As the United States transitions to a fundamentally different relationship with a democratic, unified Afghanistan, the United States is taking steps to work with regional partners to build on the gains of the past decade. The linchpin of this effort is the opening of new markets and the connection of Afghanistan to Pakistan, India, and beyond. Promoting connectivity in a region that is the least-economically integrated in the world is challenging, but vital to transforming many of these economies from being dependent on aid to thriving as lucrative trading partners. That is why the United States is supporting the "New Silk Road" initiative, linking Central and South Asia through regional energy markets, trade and transport routes, improved customs and borders, and connecting businesses and people.
The "New Silk Road" should not be viewed as a "zero sum game," encroaching on natural and historic alliances with regional powers, but as a necessary process for the independence and economic development of the region. Indeed, new North-South transit and trade routes linking Central and South Asia can complement growing East-West connections across Eurasia, including those pursued by China and Russia.
There is no greater symbol of the potential for change in this region than the Friendship Bridge on the Afghanistan-Uzbekistan border. The last Soviet troops departed Afghanistan via this bridge 25 years ago. Standing on the Friendship Bridge last month, I saw its future potential as a commercial lifeline which could increase regional prosperity and stability. Equipped for multimodal transport, that bridge will allow trucks, rail cars, and barges to feed new markets across Asia, if local governments take steps to integrate their economies and borders.
The U.S. and multilateral investments in transportation and border infrastructure made over the past decade have created much of the physical infrastructure necessary to support cross-border trade. These investments include rail links from Uzbekistan to Afghanistan, bridges and roads connecting Tajikistan and Afghanistan, and also sophisticated truck and port facilities capable of moving large volumes of goods rapidly. Technology such as a U.S. military-installed rail scanner on the Uzbek side of the Friendship Bridge can speed up cargo screenings for commercial goods crossing the border by railroad, eliminating the need to search every rail container by hand and dramatically reducing border crossing times and cost.
These investments have already increased regional trade. The average cost of crossing borders in Central Asia has dropped 15 percent in the last three years, and the volume of intra-regional trade has increased by 49 percent over the last five years. But much more needs to be done to unlock the potential trade and investment opportunities.
The United States and regional powers continue to support Afghanistan's and Kazakhstan's accession to the World Trade Organization so that they can join the global trade community. Governments in the region must also pass and implement cross-border trade and transit agreements, and harmonize their customs regimes so that goods can flow across open, but secure borders.
These steps can yield significant results.

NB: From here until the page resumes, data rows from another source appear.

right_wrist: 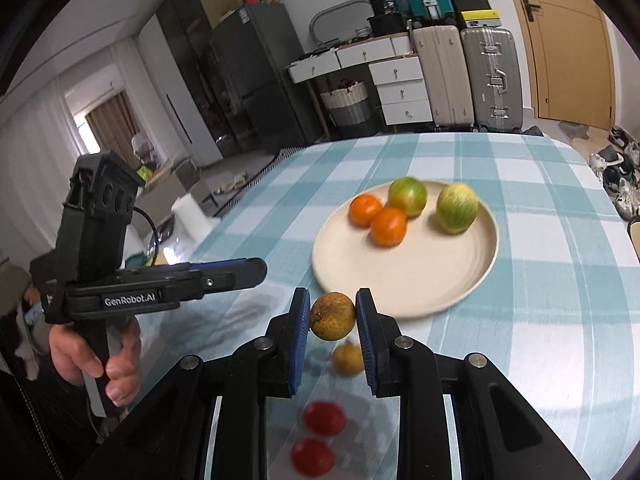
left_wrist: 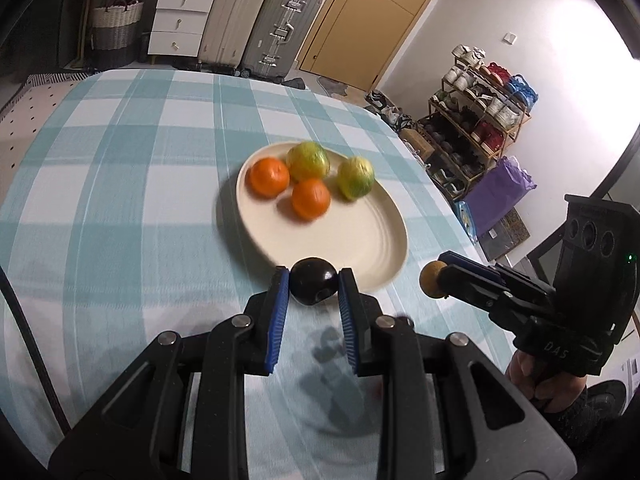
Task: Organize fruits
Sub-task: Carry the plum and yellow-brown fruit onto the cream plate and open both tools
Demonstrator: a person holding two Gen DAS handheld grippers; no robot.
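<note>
Cream-coloured and round, the plate (left_wrist: 372,240) sits on the blue-and-white checked cloth of the bench (left_wrist: 120,200) and carries four fruits at its far side: two oranges (left_wrist: 268,177) lying close together and two green-yellow fruits (left_wrist: 309,161), one behind the oranges and the other a little apart toward the plate's right edge. A dark, nearly black round fruit (left_wrist: 313,286) is pinched between the blue pads of the left tool (left_wrist: 313,280), whose jaws are drawn in tight on it at the near rim of the plate; it seems lifted clear of the cloth, though motion blur makes that hard to confirm. To its right, the right tool (right_wrist: 333,312) pinches a small brownish-yellow speckled fruit (right_wrist: 333,316) in the same way, also close to the plate's near edge. On the cloth beneath the right tool lie a second small yellow-brown fruit (right_wrist: 348,358) and, nearer the camera, two red fruits (right_wrist: 324,418), all blurred. A hand (right_wrist: 100,360) grips the handle of the left tool in the right wrist view. Nothing lies between either tool and the bare half of the plate. Beyond the bench stand suitcases (left_wrist: 280,28), a white chest of drawers (left_wrist: 180,20), a woven basket (left_wrist: 116,24), a yellow door (left_wrist: 372,12) and a rack of shoes (left_wrist: 480,120).
</note>
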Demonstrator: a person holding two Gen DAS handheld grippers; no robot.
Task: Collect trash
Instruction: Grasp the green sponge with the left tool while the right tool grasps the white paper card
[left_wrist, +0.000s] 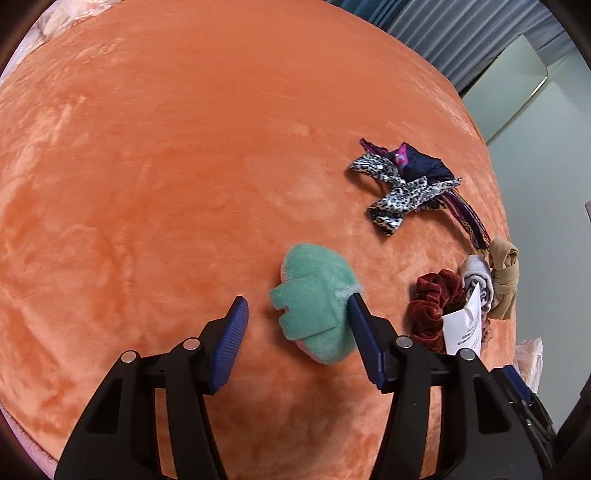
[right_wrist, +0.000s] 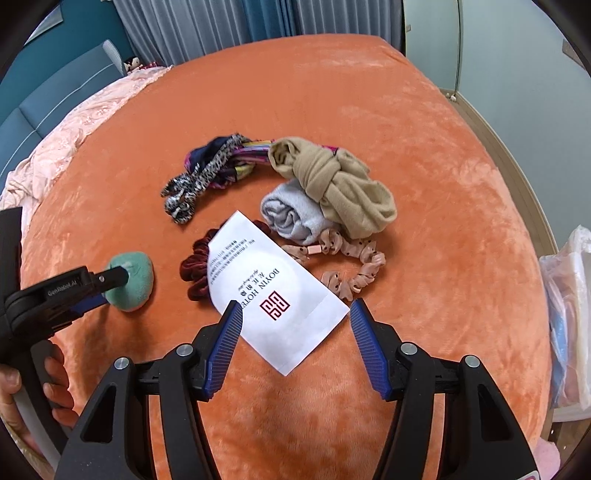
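Note:
A green plush pad lies on the orange blanket. My left gripper straddles it with its jaws apart: the right pad touches the plush edge and the left pad stands clear. A white paper hotel sleeve with a red logo lies partly over a dark red velvet scrunchie. My right gripper hovers open over the sleeve's near end and grips nothing. The right wrist view shows the left gripper on the green pad.
Behind the sleeve lie a pink dotted scrunchie, a rolled grey cloth, a knotted beige stocking and a leopard-print band. A clear plastic bag hangs off the bed's right edge. A pink quilt lies far left.

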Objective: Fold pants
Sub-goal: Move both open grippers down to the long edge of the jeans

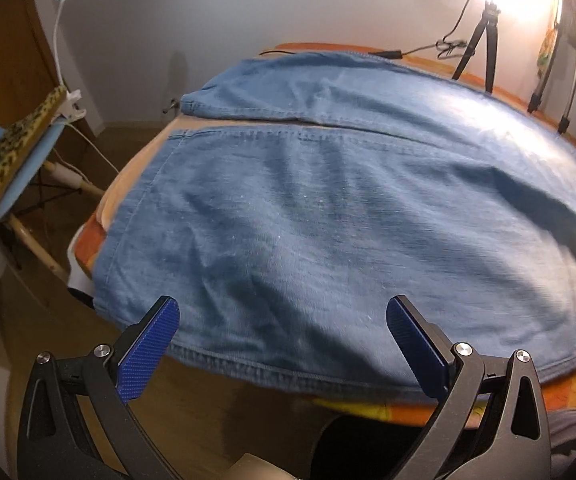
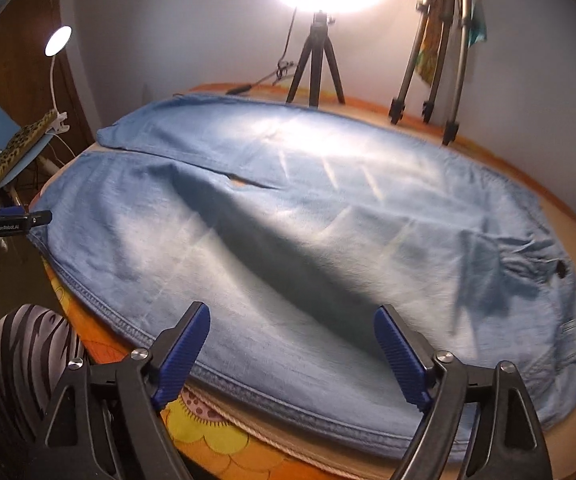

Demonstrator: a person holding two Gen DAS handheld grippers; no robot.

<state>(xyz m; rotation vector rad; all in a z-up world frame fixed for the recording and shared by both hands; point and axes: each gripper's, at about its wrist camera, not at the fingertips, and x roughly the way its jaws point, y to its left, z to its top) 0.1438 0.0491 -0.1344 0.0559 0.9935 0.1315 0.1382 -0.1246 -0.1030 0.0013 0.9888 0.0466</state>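
Observation:
A pair of blue denim pants (image 1: 328, 208) lies spread flat on the table, both legs side by side with a narrow gap between them. In the right wrist view the pants (image 2: 288, 240) show the waist with a dark button (image 2: 560, 269) at the right. My left gripper (image 1: 284, 320) is open and empty, just above the near side seam toward the leg ends. My right gripper (image 2: 292, 332) is open and empty, above the near side seam closer to the waist. The left gripper's body (image 2: 12, 222) shows at the left edge of the right wrist view.
The table (image 2: 224, 436) has an orange and yellow flowered cover. A black tripod (image 2: 315, 68) with a bright lamp and a grey tripod (image 2: 428, 64) stand at the far edge. A blue chair (image 1: 12, 160) with a clip lamp stands off the left end.

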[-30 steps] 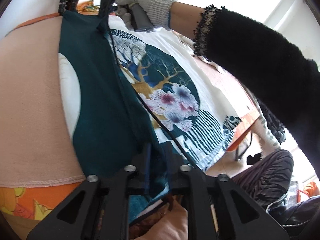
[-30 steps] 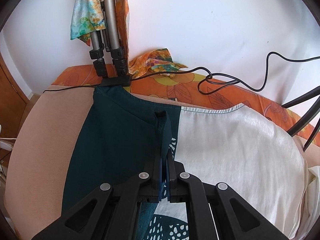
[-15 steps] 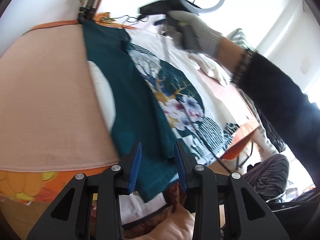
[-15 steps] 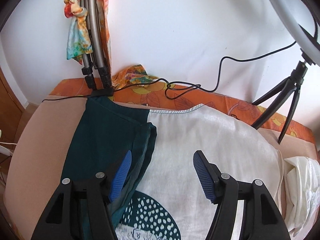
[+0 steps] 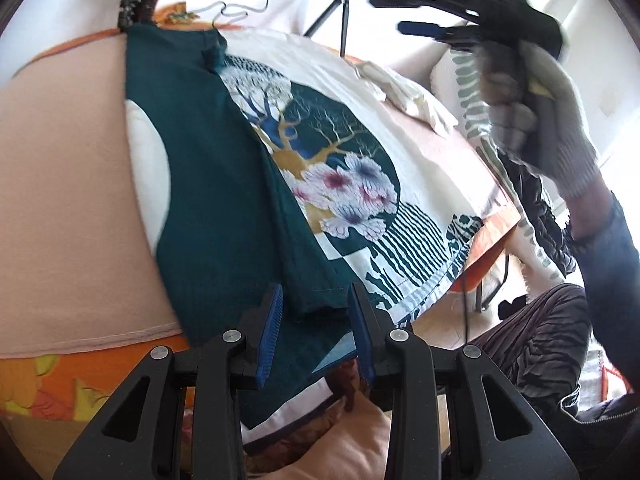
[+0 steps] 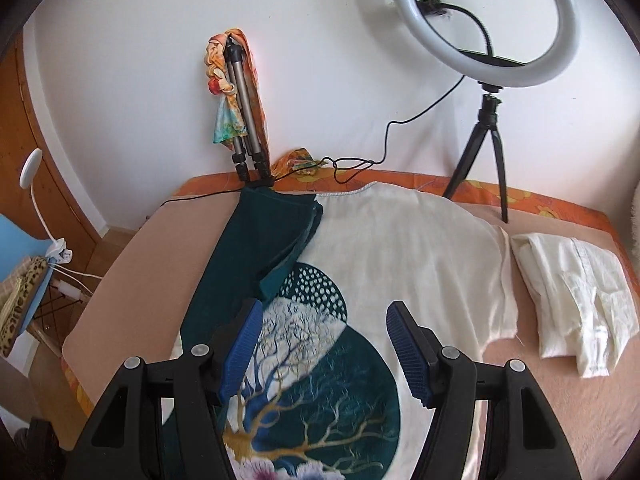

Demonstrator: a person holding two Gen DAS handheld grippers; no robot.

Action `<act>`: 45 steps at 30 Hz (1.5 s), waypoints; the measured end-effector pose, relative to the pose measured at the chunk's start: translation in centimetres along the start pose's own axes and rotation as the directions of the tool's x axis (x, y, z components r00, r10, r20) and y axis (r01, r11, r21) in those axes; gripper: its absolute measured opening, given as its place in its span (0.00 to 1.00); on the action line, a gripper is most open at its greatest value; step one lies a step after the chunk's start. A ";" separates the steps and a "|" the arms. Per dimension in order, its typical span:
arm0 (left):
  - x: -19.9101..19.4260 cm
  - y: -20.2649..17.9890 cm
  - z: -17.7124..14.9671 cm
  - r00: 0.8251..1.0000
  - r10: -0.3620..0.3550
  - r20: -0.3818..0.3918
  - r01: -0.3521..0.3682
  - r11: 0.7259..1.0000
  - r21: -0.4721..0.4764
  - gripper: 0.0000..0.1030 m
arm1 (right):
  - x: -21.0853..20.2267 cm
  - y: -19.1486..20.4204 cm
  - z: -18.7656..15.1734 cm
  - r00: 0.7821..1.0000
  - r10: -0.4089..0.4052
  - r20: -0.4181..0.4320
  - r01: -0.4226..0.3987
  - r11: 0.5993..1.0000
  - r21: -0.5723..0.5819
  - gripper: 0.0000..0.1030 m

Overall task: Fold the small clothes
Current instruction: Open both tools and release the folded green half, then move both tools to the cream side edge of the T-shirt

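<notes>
A white T-shirt with a teal tree-and-flower print lies flat on the peach blanket. Its teal side panel is folded over onto the print. My left gripper is open at the near hem. The corner of the folded teal edge lies loose between its blue pads. My right gripper is open and hangs above the print with nothing between its fingers. In the left wrist view, a gloved hand holds the right gripper high at the top right.
A folded white garment lies on the blanket right of the shirt. A ring light on a small tripod and a folded tripod with a scarf stand against the wall. A black cable runs along the far edge.
Both grippers were shut on the folded teal edge and have let it go. The right gripper has risen and drawn back to the right. The left one has opened and stayed at the hem.
</notes>
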State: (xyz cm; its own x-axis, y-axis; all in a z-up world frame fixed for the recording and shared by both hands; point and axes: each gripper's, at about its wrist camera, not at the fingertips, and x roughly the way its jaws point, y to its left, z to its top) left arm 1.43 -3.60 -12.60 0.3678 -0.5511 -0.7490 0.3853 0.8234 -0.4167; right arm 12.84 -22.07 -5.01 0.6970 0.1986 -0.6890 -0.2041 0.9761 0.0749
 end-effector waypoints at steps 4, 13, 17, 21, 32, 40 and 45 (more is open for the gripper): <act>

The U.S. Agency for International Development found, for instance, that U.S. technical assistance and the commitment by the Afghan government streamlined customs procedures at seven Afghan border crossing points, resulting in expedited trade crossing the border in three and a half hours in 2013, versus the eight days it took in 2009.
Probably the greatest opportunity to connect this region lies in the energy sector, where energy-rich countries in Central Asia could one day supply natural gas and electricity to energy-starved South Asia. Just last month, the World Bank's Board of Executive Directors voted in favor of the CASA-1000 project, which would sell 1,300 megawatts of Kyrgyz and Tajik electricity to Afghanistan and Pakistan. The United States has robustly supported this project because it understands the historic implications of creating a regional energy grid connecting Central and South Asia.
Beyond infrastructure, the "New Silk Road" vision also seeks to promote greater regional economic integration through people-to-people connections. In February 2014, over 250 Afghan, Kazakhstani, and Uzbekistani businessmen gathered in Mazar-i-Sharif, near the Friendship Bridge, signing over $8 million in letters of intent for commercial sales. Similar U.S.-sponsored conferences in Afghanistan, Bangladesh, Kazakhstan, and Kyrgyzstan have successfully brought together hundreds of South and Central Asian businesses and entrepreneurs, including women, generating millions in trade and fostering important relationships across political, religious, and ethnic lines.
These commitments show the desire by people in the region to look past historical differences and to a future of regional economic connectivity that can increase prosperity and stability. It is time for governments to do the same.
Fatema Sumar is the U.S. State Department's Deputy Assistant Secretary for Regional Affairs within the Bureau of South and Central Asia.